Further, it explored how authorities - government and institutions such as UKZN - should be responding to intensify action against GBV and the scourge’s new challenges, while further assessing individual responsibilities - ie students, staff, academics, and management - in the fight against GBV.
Said Mofokeng: ‘It is important to ensure that those who are in the periphery of society - based on certain vulnerabilities such as extremes of age, gender identity, sexual orientation, poverty, and migration - must be informed by a literal consideration and inclusivity of such individuals.’
She further identified that institutions of higher learning as important spaces where young people were moving from childhood into adulthood, and where among the conditions which kept them from thriving were ‘violence, drug use and abuse, homophobia, anti-blackness, misogyny and academic exclusion due to a lack of financial support.’
Mofokeng said the Commission on Gender Equality would continue to act as a catalyst in order to ensure that access to justice for GBV victims and survivors was realised without hindrance during the national lockdown. ‘When access to justice is hindered in Domestic Violence Courts, the Commission on Gender Equality may act on behalf of a complainant. This will only happen in instances where the complainant is unable to get assistance from the courts because Domestic Violence Courts are designed to assist complainants without the assistance of a legal representative.’
Stephens said: ‘The current COVID-19 pandemic and the lockdown restrictions have brought about the re-emergence of a long-standing debate around violence that relates to the interplay between the personal and public (institutional) domains.’
Framed within a feminist social psychological perspective, she considered how this dynamic shaped the nature of violence under the current context at home and at university as students and staff began to return to campuses. Stephens offered some suggestions such as strengthening current responses in a way that promoted collective responsibility through bridging the personal-public-institutional divides in the response to the challenge of violence and GBV in the current COVID-19 context.
Shongwe, as an intersectional feminist, questioned what comprised an effective national, “crisis response”; what institutions were mobilised; what resources were allocated; what policy and legislation (and enforcement) were committed, and the urgency of prevention and solution finding. ‘The year apart between the official declaration of gender-based violence and femicide (GBVF) as a national crisis, compared to the declaration of the COVID-19 pandemic as a national disaster, reveals a bipolar understanding of what “crisis response” means to the South African government, or more worryingly, the understanding that not #AllCrisesMatter.’
She noted that ‘similar to the anti-racism required to transform a racist society, feminist (anti-patriarchal) and communitarian values can sufficiently deliver upon the expectations of our constitutional democracy, where the shadow pandemic of GBVF inhibit the improvement of our quality of life.’
According to Vetten, COVID-19 and the extraordinary conditions created by the lockdown challenge the ways people conventionally think about gender and violence.

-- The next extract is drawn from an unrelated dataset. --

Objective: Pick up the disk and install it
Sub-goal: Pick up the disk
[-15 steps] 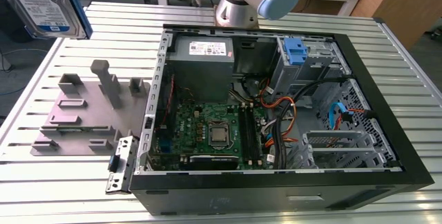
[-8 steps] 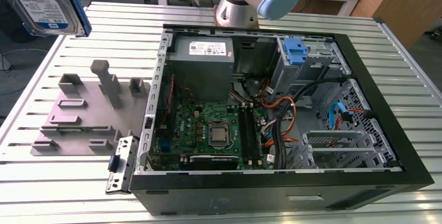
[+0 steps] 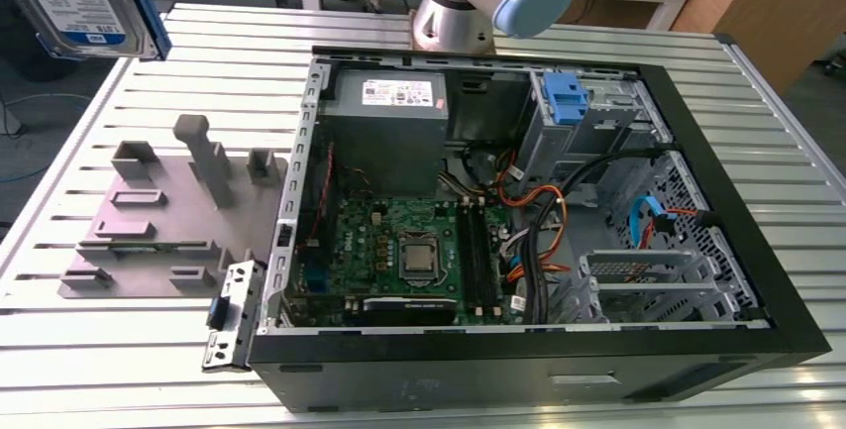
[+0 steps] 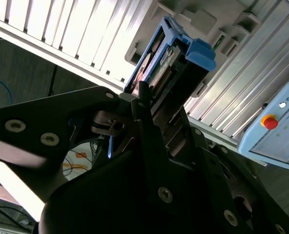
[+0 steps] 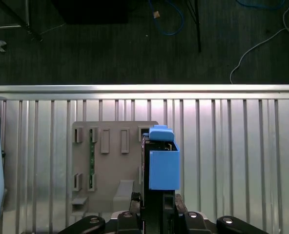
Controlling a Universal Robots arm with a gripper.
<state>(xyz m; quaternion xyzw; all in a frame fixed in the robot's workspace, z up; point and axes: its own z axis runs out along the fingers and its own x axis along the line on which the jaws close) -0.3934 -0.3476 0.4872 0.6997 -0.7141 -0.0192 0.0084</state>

Vetten spoke on the incidence of violence under lockdown as well as on the helping response put in place, noting the inadequacies and apparent inaccuracies in available data. She linked these silences and omissions to some of the other new realities caused by the lockdown, and posed critical questions around how the public conceptualised violence, who it was assumed to affect, and what was generally regarded as appropriate interventions, calling for targeted research to address these issues.